» REQUIRED WORK:
In the material below, the required lines run from the one containing "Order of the" through the one containing "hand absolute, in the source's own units". Copy those lines exactly, ends included, and nothing else.

» DATA FOR THIS EXERCISE:
+--
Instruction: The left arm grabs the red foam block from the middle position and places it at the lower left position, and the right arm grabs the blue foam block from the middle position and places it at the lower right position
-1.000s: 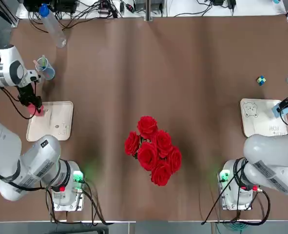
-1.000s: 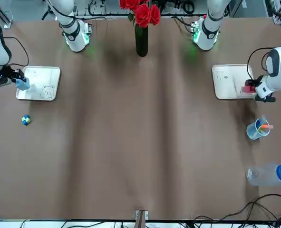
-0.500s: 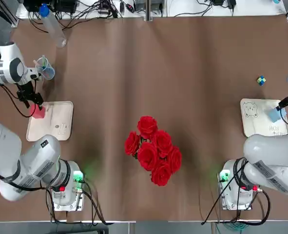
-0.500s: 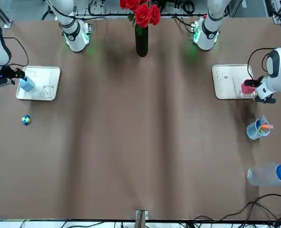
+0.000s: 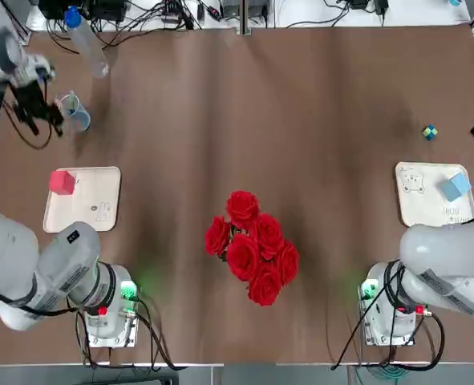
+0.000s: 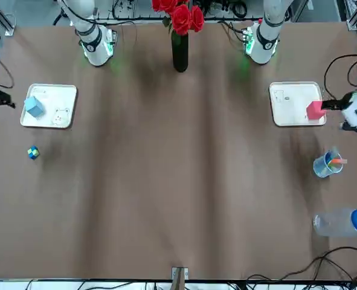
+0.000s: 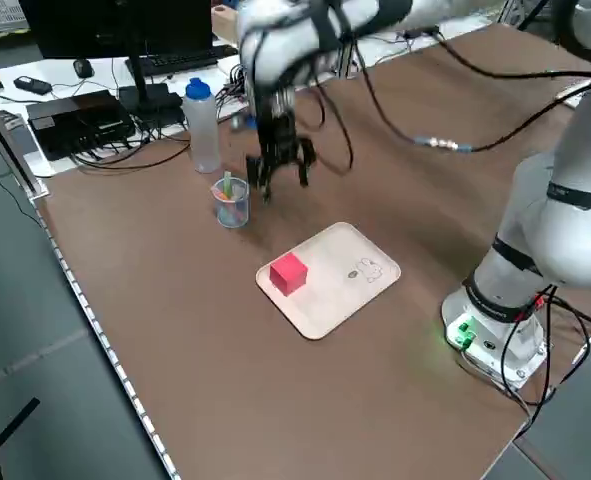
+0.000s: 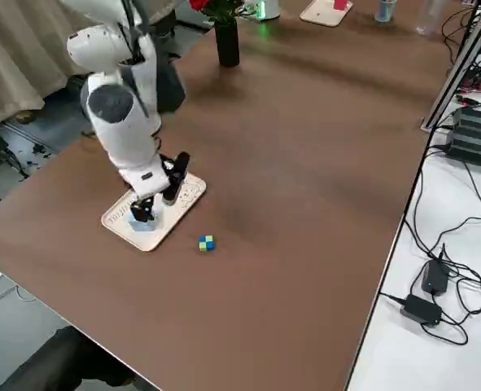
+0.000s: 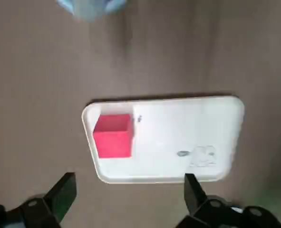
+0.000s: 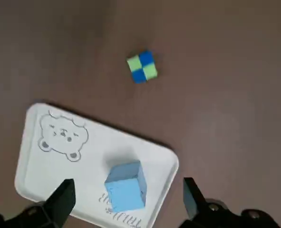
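Below the left gripper, and clear of its 2 open fingers, the red foam block sits in the left tray. The 2 fingers stand wide apart with nothing between them, raised above the table. From them, the block lies lower and closer to the robot's base side, in the tray's far left corner; the tray's bare floor with its faint drawing extends to the block's right.

Below the right gripper, the blue foam block rests in the right tray, separate from the 2 fingers. Those 2 are also spread and released, holding nothing. The block is in the right part of this tray, by the printed lettering, while the bear drawing is farther left from the fingers.

To the left of the right fingers, 1 small puzzle cube lies on the table, outside the tray. Just to the right of the left fingers stands 1 cup with sticks in it, and beyond them, farther from the robot, 1 blue-capped bottle. Well apart from both sets of fingers, between the 2 arms, are the red roses in a dark vase.
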Controlling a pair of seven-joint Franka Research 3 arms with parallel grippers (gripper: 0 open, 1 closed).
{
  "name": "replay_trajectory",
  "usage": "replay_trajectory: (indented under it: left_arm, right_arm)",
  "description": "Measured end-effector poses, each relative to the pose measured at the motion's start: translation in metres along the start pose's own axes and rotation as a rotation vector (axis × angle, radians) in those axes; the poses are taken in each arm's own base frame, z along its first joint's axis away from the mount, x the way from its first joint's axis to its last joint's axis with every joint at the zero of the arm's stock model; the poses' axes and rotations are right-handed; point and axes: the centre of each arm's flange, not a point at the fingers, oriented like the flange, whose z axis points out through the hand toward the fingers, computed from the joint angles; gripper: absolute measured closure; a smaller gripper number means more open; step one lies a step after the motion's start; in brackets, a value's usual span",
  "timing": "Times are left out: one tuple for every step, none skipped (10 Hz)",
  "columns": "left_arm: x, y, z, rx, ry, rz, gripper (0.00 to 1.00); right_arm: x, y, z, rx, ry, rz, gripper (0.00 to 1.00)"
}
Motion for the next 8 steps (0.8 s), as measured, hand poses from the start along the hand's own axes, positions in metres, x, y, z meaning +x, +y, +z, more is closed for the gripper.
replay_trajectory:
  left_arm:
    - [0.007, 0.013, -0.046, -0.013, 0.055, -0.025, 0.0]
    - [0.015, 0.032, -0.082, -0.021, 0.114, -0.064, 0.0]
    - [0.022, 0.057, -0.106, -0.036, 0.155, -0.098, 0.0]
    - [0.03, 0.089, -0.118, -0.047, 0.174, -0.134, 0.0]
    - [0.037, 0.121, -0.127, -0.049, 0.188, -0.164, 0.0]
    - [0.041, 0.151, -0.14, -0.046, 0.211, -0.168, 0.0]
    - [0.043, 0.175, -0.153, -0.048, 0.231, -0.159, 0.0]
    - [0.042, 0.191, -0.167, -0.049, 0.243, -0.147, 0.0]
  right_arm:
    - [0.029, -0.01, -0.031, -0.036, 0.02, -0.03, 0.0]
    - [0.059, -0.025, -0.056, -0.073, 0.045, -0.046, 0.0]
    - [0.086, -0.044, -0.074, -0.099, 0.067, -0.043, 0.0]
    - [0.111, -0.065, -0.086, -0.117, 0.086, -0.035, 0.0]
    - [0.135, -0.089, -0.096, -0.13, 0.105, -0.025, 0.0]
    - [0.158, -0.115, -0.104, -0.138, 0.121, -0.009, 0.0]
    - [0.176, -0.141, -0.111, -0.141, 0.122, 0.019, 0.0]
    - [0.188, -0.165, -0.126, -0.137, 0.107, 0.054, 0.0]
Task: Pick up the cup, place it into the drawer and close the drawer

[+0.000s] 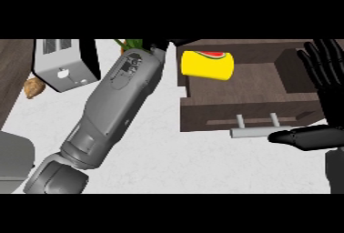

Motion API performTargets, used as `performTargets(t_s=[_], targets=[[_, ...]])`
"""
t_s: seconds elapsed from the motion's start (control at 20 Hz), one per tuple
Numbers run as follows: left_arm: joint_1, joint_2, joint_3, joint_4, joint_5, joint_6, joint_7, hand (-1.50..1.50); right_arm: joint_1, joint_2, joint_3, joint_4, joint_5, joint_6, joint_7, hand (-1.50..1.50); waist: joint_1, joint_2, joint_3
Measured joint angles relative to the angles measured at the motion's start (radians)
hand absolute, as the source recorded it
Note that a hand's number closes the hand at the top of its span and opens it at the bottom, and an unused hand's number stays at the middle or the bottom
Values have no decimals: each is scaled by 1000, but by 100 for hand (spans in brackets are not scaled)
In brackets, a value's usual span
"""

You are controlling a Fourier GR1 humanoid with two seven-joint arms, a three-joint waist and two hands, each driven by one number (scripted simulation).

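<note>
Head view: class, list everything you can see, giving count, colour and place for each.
cup: one, yellow with red and green mark, at the open drawer's back left corner
drawer: one, dark brown, open, right of centre
handle: one, silver, on the drawer's front
toaster: one, white and grey, upper left
brown item: one, tan, left of the toaster, unidentifiable
green item: one, green and orange, top edge, partly hidden
grey object: one, left edge, cut off
counter: one, white
left hand: one, black, top centre beside the cup, mostly hidden
right hand: one, black, open, fingers up, right edge
</note>
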Motion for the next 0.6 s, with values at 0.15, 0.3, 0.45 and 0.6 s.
performTargets(t_s=[0.15, 0.3, 0.45, 0.6], targets=[[-65, -1, -31, 104, 19, 33, 24, 150, -1, 12, 15, 0, 13, -4, -14, -150, -14, 5, 0], [-102, -1, -76, 192, 41, 58, 37, 150, -34, 16, 23, 13, 14, -7, -11, -150, -32, 11, 1], [-121, -1, -123, 259, 62, 49, 57, 150, -44, 14, 31, 9, 8, 3, -7, -150, -58, 17, 1], [-121, -1, -177, 308, 73, 13, 75, 150, -63, 19, 40, 21, 7, 6, -11, -150, -80, 25, 1]])
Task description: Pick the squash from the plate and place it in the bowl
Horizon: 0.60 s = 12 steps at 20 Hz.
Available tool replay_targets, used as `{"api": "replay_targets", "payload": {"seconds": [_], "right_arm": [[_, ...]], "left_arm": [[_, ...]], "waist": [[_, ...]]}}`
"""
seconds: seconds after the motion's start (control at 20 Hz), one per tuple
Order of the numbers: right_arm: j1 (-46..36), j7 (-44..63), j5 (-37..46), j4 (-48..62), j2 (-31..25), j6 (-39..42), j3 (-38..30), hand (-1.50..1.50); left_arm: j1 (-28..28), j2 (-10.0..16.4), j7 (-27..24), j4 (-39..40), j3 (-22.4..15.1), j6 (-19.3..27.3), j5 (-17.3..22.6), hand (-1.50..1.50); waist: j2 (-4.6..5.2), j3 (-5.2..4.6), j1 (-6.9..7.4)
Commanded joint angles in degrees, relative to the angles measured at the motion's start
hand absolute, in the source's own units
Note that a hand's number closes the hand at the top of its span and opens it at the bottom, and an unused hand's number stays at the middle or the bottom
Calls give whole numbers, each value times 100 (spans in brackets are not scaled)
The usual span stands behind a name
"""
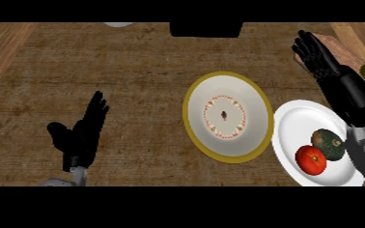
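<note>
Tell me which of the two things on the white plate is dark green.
The squash, the upper right one on the plate; the tomato beside it at lower left is red.

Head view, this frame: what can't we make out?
Plate: right rim cut by the view's edge and covered by the right forearm.
Black object, top centre: cut off above, unidentifiable.
White item, top left: only a sliver shows.
Green thing, right edge: cut off.
Brown object under the right hand: mostly covered.

Right of the bowl (235,84), the plate (299,121) is cut off at the view's edge; the right arm (343,91) covers its outer rim.
</note>
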Motion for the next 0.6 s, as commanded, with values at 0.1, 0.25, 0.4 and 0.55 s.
{"api": "replay_targets", "payload": {"seconds": [0.1, 0.25, 0.4, 0.55], "right_arm": [[1061, -408, -98, -21, -566, 1155, 100, 150], [1890, -819, 346, 272, -875, 1681, 602, 150], [1906, -1360, 1089, 455, -252, -774, -529, -150], [2360, -2473, 53, 510, 463, -291, -790, -150]], "left_arm": [[-279, 229, -171, -370, 186, -93, -178, 0], [-517, 469, -335, -623, 68, -96, -553, 0], [-432, 461, -186, -507, 42, -220, -419, 0], [-524, 318, -391, -373, 27, -215, -475, 0]], "waist": [[122, 75, -219], [115, 90, -301], [82, 108, -575], [120, 94, -424]]}}
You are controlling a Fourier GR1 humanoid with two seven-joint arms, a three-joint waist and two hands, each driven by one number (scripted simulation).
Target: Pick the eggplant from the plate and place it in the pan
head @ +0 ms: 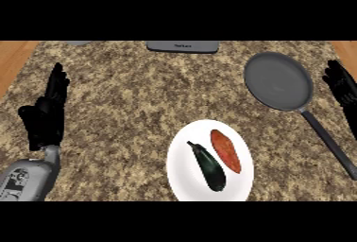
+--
» ANSWER SECTION:
Order of the numbers: right_arm: j1 (-46..36), j7 (-44..63), j5 (-37..46), j4 (-48..62), j2 (-31..25), j6 (-39..42), j3 (-38..30), hand (-1.50..1.50); left_arm: j1 (-28..28), j2 (-10.0..16.4), j7 (-27..24), j4 (-39..40), j3 (-22.4..15.1), j6 (-19.3..27.3), j5 (-17.3..22.6), hand (-1.50..1.50); waist: j2 (-4.6..5.2), j3 (-5.2..4.6), j1 (-6.9..7.4)
Commanded joint angles in degrees, relative to the angles measured at the motion's start
hand absolute, in the source's own units

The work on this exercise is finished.